# [WHAT THE TASK ASKS]
Transcribe, with complete accuracy, all of the entries below except for the pictures.

*** GIVEN RECORDS

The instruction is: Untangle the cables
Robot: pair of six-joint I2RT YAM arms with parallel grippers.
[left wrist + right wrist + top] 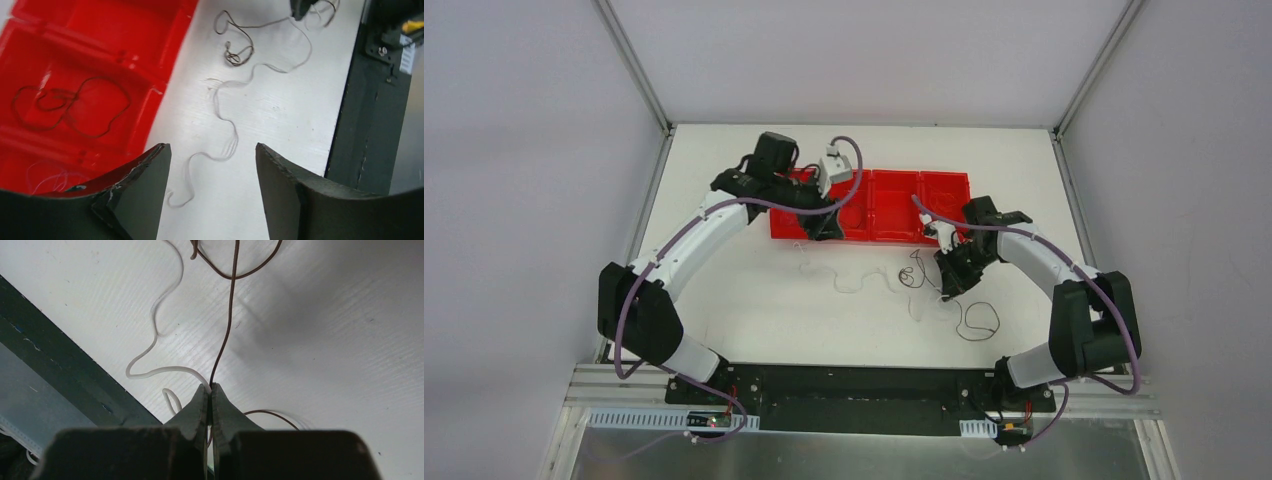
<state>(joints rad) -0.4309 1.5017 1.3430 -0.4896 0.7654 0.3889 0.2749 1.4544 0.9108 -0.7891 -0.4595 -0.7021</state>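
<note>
The right pincer (211,390) grips the black cable (227,325); the left pincer (211,150) stands open over the white cable (220,105), beside the red tray (165,75).

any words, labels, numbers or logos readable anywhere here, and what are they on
No text can be read in any view.
White label by the black mounting plate, left wrist view: faint marks, too small and blurred to read.
Red tray: no print visible.

A cable (70,107) in the tray (944,185), other cables (235,55) on the table (754,300) before it
</note>
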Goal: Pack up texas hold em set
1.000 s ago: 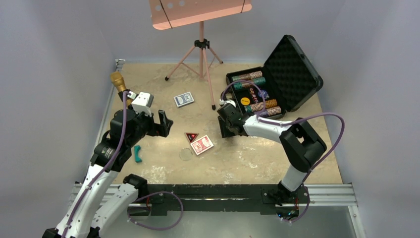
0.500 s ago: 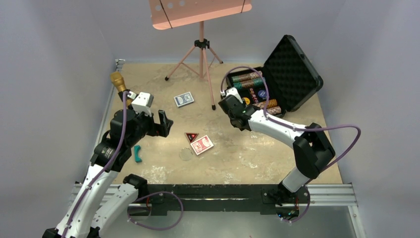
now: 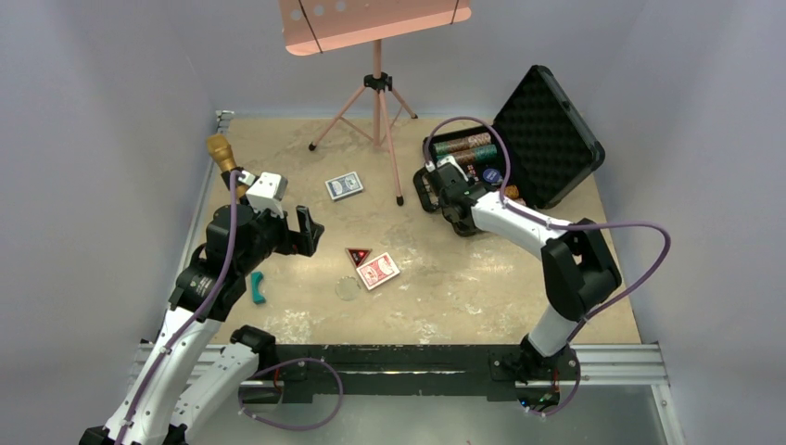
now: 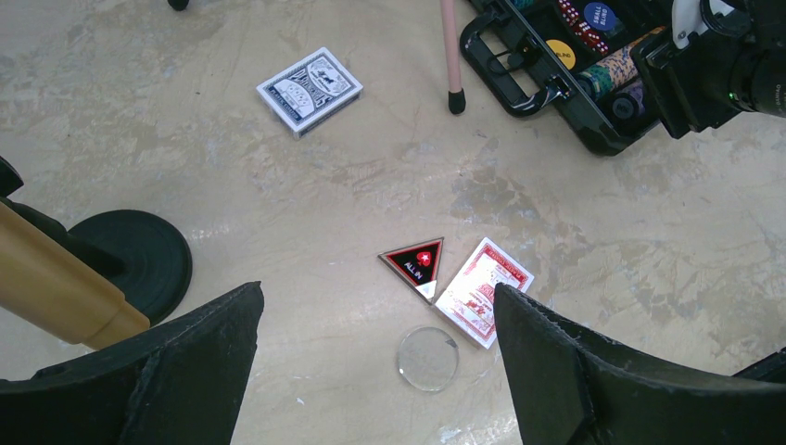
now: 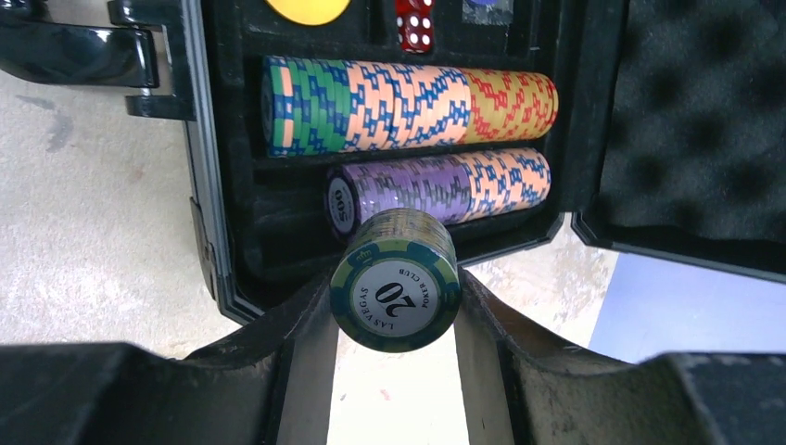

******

# [WORKED SOLUTION]
The instruction is: Untangle the cables
Robot: pair of six-joint I2RT YAM arms with parallel grippers.
[left wrist + right wrist + top] 
<state>(joints rad) -0.4309 1.5017 1.3430 -0.4896 0.7654 0.3889 0.2749 1.4544 0.9108 -0.7891 -0.4595 -0.7021</state>
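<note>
The right pincer (211,390) grips the black cable (227,325); the left pincer (211,150) stands open over the white cable (220,105), beside the red tray (165,75).

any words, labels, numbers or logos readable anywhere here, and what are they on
No text can be read in any view.
White label by the black mounting plate, left wrist view: faint marks, too small and blurred to read.
Red tray: no print visible.

A cable (70,107) in the tray (944,185), other cables (235,55) on the table (754,300) before it
</note>
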Goal: Pack up texas hold em set
1.000 s ago: 
0.500 s ago: 
now: 
now: 
now: 

Nothing else is needed to finish the exercise.